Tale istanza era conseguita al mancato pagamento di una somma rilevante (Euro 222.462,65) e alle indagini che la stessa ricorrente dice effettuate circa lo stato di difficoltà finanziaria della debitrice. Il fallimento era sopravvenuto nonostante la desistenza della detta banca, il 19-1-2011, su istanza di altro creditore (Banca popolare dell’Emilia Romagna): peraltro il medesimo che aveva fornito la provvista per consentire alla debitrice di dare esecuzione alla transazione con CreverBanca.

Fermi i suddetti fatti, la corte d’appello ha ritenuto provata la scientia decoctionis poichè già nell’istanza di fallimento a suo tempo depositata l’insolvenza di (OMISSIS) era stata descritta dalla medesima CreverBanca (ovvero dalla sua mandataria) come “palese e risultante dall’incapacità di far fronte anche a pagamenti di somme esigue”; invero la società debitrice era risultata “protestata come da visura dimessa”, e nel bilancio al 31-12-2007 erano risultati debiti per oltre due milioni di Euro, oltre TRF e altre voci.

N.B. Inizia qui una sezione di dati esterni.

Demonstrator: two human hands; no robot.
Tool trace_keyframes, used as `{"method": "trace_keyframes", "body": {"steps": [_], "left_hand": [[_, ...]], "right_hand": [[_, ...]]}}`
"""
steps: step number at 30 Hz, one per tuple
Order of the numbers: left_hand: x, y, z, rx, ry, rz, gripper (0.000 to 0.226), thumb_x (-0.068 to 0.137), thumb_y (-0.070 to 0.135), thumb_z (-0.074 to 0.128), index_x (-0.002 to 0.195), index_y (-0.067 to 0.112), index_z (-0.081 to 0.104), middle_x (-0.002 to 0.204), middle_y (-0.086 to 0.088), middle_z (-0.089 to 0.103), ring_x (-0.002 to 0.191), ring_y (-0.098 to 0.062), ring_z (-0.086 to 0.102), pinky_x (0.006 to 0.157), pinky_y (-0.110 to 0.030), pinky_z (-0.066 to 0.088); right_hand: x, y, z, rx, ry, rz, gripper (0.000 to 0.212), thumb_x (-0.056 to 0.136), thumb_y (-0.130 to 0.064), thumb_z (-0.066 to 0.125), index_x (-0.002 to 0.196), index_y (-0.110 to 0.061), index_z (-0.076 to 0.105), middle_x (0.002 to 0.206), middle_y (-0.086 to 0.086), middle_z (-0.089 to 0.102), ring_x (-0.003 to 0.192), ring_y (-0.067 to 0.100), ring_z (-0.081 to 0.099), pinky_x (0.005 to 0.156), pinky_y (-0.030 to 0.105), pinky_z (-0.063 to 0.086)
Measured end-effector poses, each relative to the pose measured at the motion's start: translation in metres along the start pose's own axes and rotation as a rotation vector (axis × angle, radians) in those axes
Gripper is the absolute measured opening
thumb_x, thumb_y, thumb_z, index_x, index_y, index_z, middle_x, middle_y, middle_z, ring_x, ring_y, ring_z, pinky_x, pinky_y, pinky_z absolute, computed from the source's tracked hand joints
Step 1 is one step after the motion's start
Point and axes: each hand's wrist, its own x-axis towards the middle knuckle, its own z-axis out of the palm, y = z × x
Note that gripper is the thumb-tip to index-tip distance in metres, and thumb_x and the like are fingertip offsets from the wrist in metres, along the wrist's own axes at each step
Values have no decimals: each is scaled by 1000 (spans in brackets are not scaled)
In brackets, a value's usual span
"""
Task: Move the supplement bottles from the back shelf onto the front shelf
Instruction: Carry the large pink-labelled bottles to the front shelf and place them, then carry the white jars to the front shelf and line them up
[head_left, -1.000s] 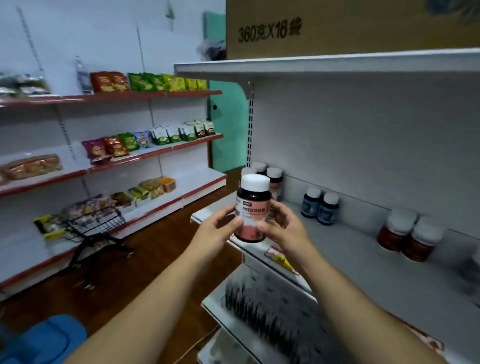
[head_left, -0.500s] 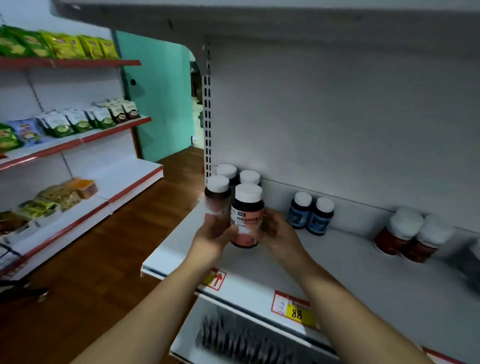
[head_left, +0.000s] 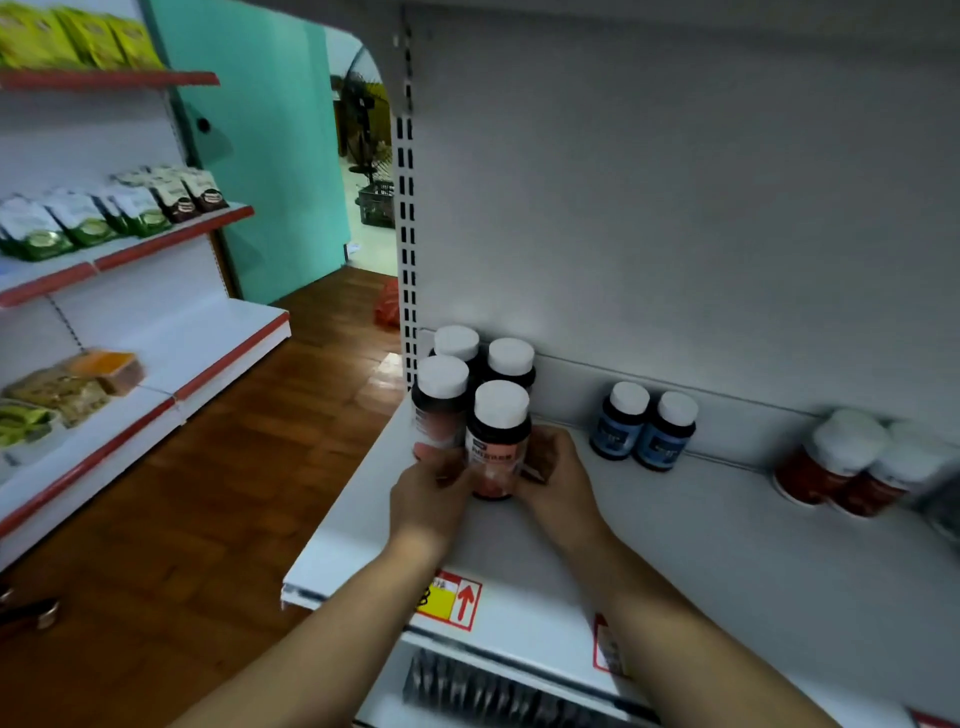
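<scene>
A dark supplement bottle (head_left: 497, 441) with a white cap and pink label stands on the grey shelf (head_left: 727, 545), at the front right of a cluster. My left hand (head_left: 426, 493) and my right hand (head_left: 558, 480) both clasp its lower half. Three matching bottles are grouped at the shelf's left end: one (head_left: 440, 400) touching its left side, two (head_left: 457, 343) (head_left: 511, 358) behind against the back panel. Two blue bottles (head_left: 644, 426) stand to the right, and two red-brown jars (head_left: 852, 467) farther right.
The shelf's front edge carries a yellow-and-red price tag (head_left: 452, 600). A perforated upright (head_left: 407, 234) marks the left end of the shelf. Across the wooden-floored aisle (head_left: 208, 493), white shelves with red edges (head_left: 171, 239) hold snack packets.
The bottle went from held up in front of me down onto the shelf beside the other matching bottles. My view has moved closer to the shelf and both hands stayed on the bottle.
</scene>
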Motion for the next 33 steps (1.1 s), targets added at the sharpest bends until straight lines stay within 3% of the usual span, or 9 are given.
{"method": "trace_keyframes", "body": {"steps": [6, 17, 22, 25, 29, 33], "left_hand": [[2, -4, -2, 17, -73, 24, 33, 91, 18, 52, 124, 18, 57, 126, -5, 61, 114, -21, 56, 90, -20, 33], [8, -1, -3, 54, -199, 79, 38, 90, 19, 51, 129, 22, 51, 130, -5, 58, 118, -20, 53, 91, -20, 33], [8, 3, -8, 89, -213, 95, 38, 91, 20, 50, 130, 20, 50, 131, -5, 56, 120, -21, 52, 91, -20, 32], [7, 3, -12, 82, -197, 84, 36, 92, 21, 50, 128, 20, 52, 132, -6, 56, 120, -23, 52, 91, -22, 31], [-3, 4, -12, 43, -166, 110, 30, 89, 16, 53, 118, 18, 60, 123, -5, 62, 108, -21, 55, 88, -23, 36], [-28, 18, 0, -23, -246, 214, 27, 87, 10, 57, 113, 9, 62, 110, -5, 63, 99, -17, 55, 85, -22, 39]], "right_hand": [[8, 4, 7, -7, 75, 21, 47, 69, 5, 75, 99, -19, 48, 109, 3, 62, 103, 16, 60, 93, 31, 49], [10, 0, 10, 9, 135, 44, 49, 67, 2, 77, 109, -12, 54, 104, -1, 64, 95, 10, 62, 83, 17, 50], [9, -1, 9, -12, 146, 59, 52, 68, -1, 77, 116, -9, 56, 111, 3, 64, 104, 16, 62, 84, 18, 50], [7, -5, 5, -70, 170, 71, 56, 72, -3, 75, 123, -8, 52, 123, 9, 60, 113, 20, 57, 93, 25, 45], [-7, -17, -7, -120, 228, 83, 57, 77, -2, 69, 130, -5, 47, 132, 12, 53, 111, 16, 52, 95, 27, 41], [-35, -34, -26, -102, 296, 75, 54, 80, -3, 67, 130, -8, 46, 132, 8, 52, 112, 14, 51, 95, 26, 41]]}}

L’assunto della ricorrente, secondo il quale la corte d’appello avrebbe dovuto tener conto della discrasia temporale tra l’istanza di fallimento, la transazione e la desistenza, ovvero di “concrete e specifiche” circostanze indicative di una diversa rappresentazione soggettiva della realtà, si risolve in un tentativo di sovvertimento del giudizio di fatto, oltre tutto senza censure di ordine motivazionale. Come tale il complesso delle doglianze, per quanto formulato in iure, è inammissibile, visto che, in tema di revocatoria fallimentare, la conoscenza dello stato di insolvenza da parte del terzo deve essere effettiva, ma può essere provata anche con indizi e fondata su elementi di fatto, purchè idonei a fornire la prova per presunzioni di tale effettività. La scelta degli elementi che costituiscono la base della presunzione e il giudizio logico con cui dagli stessi si deduce l’esistenza del fatto ignoto costituiscono un apprezzamento di fatto che, se adeguatamente motivato, sfugge al sindacato di legittimità (v. tra le tante Cass. n. 3336-15).

P.Q.M.

La Corte dichiara inammissibile il ricorso.

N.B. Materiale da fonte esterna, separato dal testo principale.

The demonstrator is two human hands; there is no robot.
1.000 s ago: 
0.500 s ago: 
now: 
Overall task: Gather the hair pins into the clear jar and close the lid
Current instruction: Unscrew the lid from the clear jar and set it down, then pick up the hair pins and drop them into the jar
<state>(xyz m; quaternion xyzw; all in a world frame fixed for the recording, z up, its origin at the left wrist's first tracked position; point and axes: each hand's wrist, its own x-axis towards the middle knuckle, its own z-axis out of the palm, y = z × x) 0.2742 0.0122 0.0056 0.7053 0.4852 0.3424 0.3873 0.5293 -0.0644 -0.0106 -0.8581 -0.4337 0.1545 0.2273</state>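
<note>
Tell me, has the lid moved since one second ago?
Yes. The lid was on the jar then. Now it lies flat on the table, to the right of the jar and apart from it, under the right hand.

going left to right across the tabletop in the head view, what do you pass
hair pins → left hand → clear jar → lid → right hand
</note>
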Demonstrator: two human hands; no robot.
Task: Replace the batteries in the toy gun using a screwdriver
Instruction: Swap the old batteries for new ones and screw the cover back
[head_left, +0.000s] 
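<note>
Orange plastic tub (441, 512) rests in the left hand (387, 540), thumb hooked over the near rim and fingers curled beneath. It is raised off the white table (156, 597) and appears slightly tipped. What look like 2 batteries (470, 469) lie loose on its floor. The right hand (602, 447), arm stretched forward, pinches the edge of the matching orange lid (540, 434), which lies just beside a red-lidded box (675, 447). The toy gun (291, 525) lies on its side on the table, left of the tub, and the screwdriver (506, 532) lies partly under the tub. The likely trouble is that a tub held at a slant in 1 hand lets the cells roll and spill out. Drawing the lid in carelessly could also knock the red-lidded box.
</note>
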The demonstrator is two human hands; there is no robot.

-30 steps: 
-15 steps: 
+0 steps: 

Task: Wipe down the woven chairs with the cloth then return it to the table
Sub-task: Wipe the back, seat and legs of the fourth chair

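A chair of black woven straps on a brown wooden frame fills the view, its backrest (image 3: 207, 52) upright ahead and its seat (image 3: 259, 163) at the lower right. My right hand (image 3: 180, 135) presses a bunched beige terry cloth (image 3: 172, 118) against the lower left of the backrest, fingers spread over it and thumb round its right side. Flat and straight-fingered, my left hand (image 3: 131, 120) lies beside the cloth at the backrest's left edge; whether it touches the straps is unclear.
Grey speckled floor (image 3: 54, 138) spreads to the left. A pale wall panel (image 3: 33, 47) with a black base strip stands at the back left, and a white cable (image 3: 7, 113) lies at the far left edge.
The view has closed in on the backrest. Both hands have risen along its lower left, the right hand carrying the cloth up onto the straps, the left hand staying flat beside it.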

Ai sensi del D.P.R. n. 115 del 2002, art. 13, comma 1-quater, dà atto della sussistenza dei presupposti per il versamento, da parte della ricorrente, dell’ulteriore importo a titolo di contributo unificato pari a quello dovuto per il ricorso.

Così deciso in Roma, nella camera di consiglio, il 16 ottobre 2018.